Страница 33 из 39
С удивлением слушал Осокин Настю. Впервые высказывалась она так горячо, так искренне. Она предстала пред ним в новом блеске, в новом сиянии.
— Вы поражаете меня! — невольно воскликнул он. — Откуда у вас эта сила, эта пылкость?
— А вы и не подозревали их во мне? — стыдливо опустив глаза, молвила девушка.
— Но не в такой степени!
— Нервы побольше расстроились, кровь сильнее ударила в голову — вот и все! — усмехнулась она. — Однако пойдемте: сыро, да и детей пора укладывать.
Завольская поднялась и пошла по дорожке; Орест, в раздумье, последовал за нею. На одном из поворотов он поравнялся с нею и несмело проговорил:
— Настасья Сергеевна, ответьте мне…
Она остановилась вполоборота и вопросительно взглянула на него; лунный свет так и облил ее стройную, гибкую фигуру.
— Любили вы когда-нибудь?
Две морщинки показались у нее над бровями и губы едва заметно дрогнули.

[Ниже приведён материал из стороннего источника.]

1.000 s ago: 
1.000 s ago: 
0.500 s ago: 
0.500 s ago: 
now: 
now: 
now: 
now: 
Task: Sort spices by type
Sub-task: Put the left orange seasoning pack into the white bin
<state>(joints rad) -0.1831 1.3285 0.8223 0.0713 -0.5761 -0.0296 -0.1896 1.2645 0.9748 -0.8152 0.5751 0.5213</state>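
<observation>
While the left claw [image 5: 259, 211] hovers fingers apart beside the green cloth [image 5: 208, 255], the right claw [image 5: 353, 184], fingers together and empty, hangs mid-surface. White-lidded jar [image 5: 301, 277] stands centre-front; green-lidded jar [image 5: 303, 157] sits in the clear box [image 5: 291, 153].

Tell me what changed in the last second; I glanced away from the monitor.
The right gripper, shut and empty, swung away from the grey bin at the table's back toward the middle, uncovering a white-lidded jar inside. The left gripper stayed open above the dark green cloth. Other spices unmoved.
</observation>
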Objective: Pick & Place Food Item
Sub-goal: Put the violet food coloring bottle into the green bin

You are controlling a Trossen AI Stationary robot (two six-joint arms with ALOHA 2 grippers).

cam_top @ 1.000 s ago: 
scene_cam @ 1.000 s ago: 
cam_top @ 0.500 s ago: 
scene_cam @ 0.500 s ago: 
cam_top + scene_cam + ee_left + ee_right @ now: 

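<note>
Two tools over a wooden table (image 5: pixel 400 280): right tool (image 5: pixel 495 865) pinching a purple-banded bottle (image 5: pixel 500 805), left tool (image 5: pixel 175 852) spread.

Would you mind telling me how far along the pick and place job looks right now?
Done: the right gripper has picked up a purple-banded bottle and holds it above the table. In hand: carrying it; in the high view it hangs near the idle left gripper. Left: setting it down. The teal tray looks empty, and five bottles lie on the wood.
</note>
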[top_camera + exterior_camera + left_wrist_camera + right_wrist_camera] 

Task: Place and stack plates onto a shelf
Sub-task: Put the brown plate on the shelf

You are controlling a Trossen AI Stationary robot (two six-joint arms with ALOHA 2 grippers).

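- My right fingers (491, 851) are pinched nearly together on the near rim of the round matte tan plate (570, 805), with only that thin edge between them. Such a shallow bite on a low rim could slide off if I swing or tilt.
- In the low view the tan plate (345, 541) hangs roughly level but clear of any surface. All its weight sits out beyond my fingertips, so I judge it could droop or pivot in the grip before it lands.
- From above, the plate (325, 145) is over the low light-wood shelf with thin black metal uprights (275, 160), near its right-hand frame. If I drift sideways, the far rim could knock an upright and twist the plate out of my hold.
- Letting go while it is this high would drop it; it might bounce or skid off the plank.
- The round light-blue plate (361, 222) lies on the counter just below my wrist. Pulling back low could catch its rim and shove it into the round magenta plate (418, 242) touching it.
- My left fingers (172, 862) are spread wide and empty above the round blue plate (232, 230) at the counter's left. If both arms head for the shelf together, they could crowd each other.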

— Нет, — коротко и сухо ответила она и пошла дальше.
Необъяснимое чувство внезапно охватило Ореста: у него вдруг заныло в груди, и мучительно и сладко…
— Дай вам Бог счастия, если полюбите! — схватив руку девушки и крепко пожав ее, вдруг вскричал он и стремительно кинулся в кусты.
Настя, как вкопанная, осталась на месте и растерянно приложила руку к голове; вихрем налетели на нее мысли, одна другой тяжелее. Сердце замерло, словно кто вдруг взял да сжал его, а слезы так и стояли у нее в горле, душили ее… «Господи!» — простонала она, в изнеможении прислоняясь к дереву.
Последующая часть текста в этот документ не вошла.